Id. at 1167. As in the Oliver case, the documents Pharr has been ordered to produce "fall into the category of records in which the legitimate expectation of privacy is lowered because such records, in the course of their use, are bound to be seen by others." Id. at 1167 (footnote omitted). All of the records Pharr was ordered to produce are in the possession of governmental agencies; Pharr can comply with the court's order merely by authorizing these agencies to release copies of the records to the Borough. The minimal privacy interest Pharr has in these records is outweighed by the Borough's need to inspect them to implement its tax system. We thus conclude that the superior court did not err when it rejected this argument.

IV. Privilege

Pharr's last argument is that the records sought by the Borough are privileged "under Civil Rule 26." This rule provides that discovery may be made of any matter not privileged.[8] Rule 26 does not *671 create any new privileges; it only provides that matters already protected by a recognized privilege cannot be discovered. The only privilege that arguably protects Pharr's records in this case is the constitutional privilege against self-incrimination.[9] However, as we indicated in State v. Oliver, 636 P.2d 1156, 1163 (Alaska 1981), a taxpayer must show a "substantial and real hazard of incrimination" resulting from the production of the requested documents. Furthermore, Pharr contended she properly collected and remitted all sales taxes to the Borough and the Borough's action therefore was meritless. We thus conclude that the superior court correctly held these records are not privileged.

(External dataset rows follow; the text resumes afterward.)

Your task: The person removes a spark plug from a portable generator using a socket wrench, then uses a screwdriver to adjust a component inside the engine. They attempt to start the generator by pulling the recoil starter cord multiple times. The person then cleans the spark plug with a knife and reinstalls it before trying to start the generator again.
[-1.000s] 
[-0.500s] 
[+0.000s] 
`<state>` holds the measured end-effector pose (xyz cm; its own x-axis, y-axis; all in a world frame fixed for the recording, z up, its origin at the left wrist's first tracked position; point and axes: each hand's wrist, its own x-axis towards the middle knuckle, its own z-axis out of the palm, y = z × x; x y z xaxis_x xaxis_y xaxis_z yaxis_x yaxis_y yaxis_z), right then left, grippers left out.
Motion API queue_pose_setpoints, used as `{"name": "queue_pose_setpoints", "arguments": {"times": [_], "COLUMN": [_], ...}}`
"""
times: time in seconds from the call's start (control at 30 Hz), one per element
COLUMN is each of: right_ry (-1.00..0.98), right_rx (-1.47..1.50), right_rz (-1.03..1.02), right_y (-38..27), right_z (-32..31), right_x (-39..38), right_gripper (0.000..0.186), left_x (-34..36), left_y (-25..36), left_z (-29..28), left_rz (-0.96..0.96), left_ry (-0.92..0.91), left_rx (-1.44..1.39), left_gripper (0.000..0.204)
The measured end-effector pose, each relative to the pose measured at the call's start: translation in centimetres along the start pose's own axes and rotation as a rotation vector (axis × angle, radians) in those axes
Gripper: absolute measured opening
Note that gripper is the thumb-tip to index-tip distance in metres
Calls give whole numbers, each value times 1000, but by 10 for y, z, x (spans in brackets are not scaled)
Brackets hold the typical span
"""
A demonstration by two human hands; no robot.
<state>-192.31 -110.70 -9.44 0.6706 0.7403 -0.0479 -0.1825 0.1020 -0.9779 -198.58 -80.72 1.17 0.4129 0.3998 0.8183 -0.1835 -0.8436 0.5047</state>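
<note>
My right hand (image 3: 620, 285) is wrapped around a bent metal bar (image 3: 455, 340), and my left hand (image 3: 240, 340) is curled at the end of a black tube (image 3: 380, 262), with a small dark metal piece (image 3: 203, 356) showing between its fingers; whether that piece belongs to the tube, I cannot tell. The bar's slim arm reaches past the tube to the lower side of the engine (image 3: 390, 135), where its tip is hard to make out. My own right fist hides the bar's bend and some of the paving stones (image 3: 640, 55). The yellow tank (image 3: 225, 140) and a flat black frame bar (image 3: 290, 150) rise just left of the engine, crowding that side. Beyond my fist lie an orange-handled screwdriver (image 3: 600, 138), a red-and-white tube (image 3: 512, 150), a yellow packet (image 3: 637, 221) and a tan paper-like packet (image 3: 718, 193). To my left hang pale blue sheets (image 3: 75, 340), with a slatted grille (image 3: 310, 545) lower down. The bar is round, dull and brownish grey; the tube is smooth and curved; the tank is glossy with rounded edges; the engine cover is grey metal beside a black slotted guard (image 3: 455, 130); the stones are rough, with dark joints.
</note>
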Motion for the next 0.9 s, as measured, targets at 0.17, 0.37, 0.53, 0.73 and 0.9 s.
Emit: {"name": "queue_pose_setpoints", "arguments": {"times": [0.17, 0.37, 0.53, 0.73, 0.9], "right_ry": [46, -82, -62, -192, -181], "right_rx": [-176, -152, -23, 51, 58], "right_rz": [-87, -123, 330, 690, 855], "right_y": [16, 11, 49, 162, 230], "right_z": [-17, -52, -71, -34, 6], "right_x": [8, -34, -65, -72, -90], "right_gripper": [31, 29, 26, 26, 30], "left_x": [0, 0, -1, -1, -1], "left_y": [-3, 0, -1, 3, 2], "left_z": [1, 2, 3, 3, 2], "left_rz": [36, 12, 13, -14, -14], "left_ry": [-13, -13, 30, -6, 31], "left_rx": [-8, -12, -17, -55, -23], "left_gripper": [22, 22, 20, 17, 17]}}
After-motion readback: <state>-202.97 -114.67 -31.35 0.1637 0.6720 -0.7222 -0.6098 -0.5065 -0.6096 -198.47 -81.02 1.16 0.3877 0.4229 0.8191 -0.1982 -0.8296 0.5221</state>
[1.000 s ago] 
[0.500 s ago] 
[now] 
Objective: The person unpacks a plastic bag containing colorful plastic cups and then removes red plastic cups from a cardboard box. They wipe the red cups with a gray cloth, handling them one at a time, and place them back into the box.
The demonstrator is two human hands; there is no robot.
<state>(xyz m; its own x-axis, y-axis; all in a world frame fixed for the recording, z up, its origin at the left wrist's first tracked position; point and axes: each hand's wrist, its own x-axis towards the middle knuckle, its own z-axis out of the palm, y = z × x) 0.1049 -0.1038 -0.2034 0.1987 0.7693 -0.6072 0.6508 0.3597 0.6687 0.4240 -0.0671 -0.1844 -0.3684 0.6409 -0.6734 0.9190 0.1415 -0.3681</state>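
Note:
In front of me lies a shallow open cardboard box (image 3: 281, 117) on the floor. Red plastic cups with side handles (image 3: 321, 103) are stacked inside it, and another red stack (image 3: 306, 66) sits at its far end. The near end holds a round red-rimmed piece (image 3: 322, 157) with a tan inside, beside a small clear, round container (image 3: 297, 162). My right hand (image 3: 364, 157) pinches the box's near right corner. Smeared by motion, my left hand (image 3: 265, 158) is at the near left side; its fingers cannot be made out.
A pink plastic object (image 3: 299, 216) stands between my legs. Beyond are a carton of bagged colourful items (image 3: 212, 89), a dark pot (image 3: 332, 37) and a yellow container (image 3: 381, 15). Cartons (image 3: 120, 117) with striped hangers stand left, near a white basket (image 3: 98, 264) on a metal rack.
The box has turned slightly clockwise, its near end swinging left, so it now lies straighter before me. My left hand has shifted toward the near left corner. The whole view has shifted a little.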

The order of the superior court is AFFIRMED.


[1] Other recent cases in which similar challenges are made include State v. Oliver, 636 P.2d 1156 (Alaska, 1981) and Fairbanks N. Star Borough v. Underwood, 626 P.2d 574 (Alaska 1981).

[2] This rule permits a party to an action to serve upon another party, without leave of court, a request to produce any relevant, unprivileged documents. Alaska R.Civ.P. 34.

[3] Under this rule, if a party fails to permit an inspection of documents after a request has been made pursuant to Civil Rule 34, the requesting party may move for an order compelling inspection. Alaska R.Civ.P. 37(a)(2).

[4] U.S.Const. amend. XIV, section 1, provides, in part:

No state shall make or enforce any law which shall abridge the privileges or immunities of citizens of the United States; nor shall any state deprive any person of life, liberty, or property, without due process of law; nor deny to any person within its jurisdiction the equal protection of the laws.

[5] Alaska Const. art. I, section 1, provides:

This constitution is dedicated to the principles that all persons have a natural right to life, liberty, the pursuit of happiness, and the enjoyment of the rewards of their own industry; that all persons are equal and entitled to equal rights, opportunities, and protection under the law; and that all persons have corresponding obligations to the people and to the state.

[6] In Isakson v. Rickey, we stated:

"Under the rational basis test, in order for a classification to survive judicial scrutiny, the classification `must be reasonable, not arbitrary, and must rest upon some ground of difference having a fair and substantial relation to the object of the legislation, so that all persons similarly circumstanced shall be treated alike.'"

550 P.2d at 362, quoting State v. Wylie, 516 P.2d 142, 145 (Alaska 1973), which quoted F.S. Royster Guano Co. v. Virginia, 253 U.S. 412, 415, 40 S. Ct. 560, 561, 64 L. Ed. 989, 990-91 (1920).

[7] AS 29.33.030 provides, in relevant part, as follows: "Boroughs shall assess and collect property, sales and use taxes levied within their boundaries."

[8] Alaska R.Civ.P. 26(b)(1) provides, in relevant part, that "[p]arties may obtain discovery regarding any matter, not privileged which is relevant to the subject matter involved in the pending action."

[9] U.S.Const. amend. V states in part, "No person ... shall be compelled in any criminal case to be a witness against himself." A nearly identical provision is contained in the Alaska Constitution in art. I, section 9.

Pharr has not suggested that any of the privileges recognized in Rules 501-09 of the Alaska Rules of Evidence are applicable.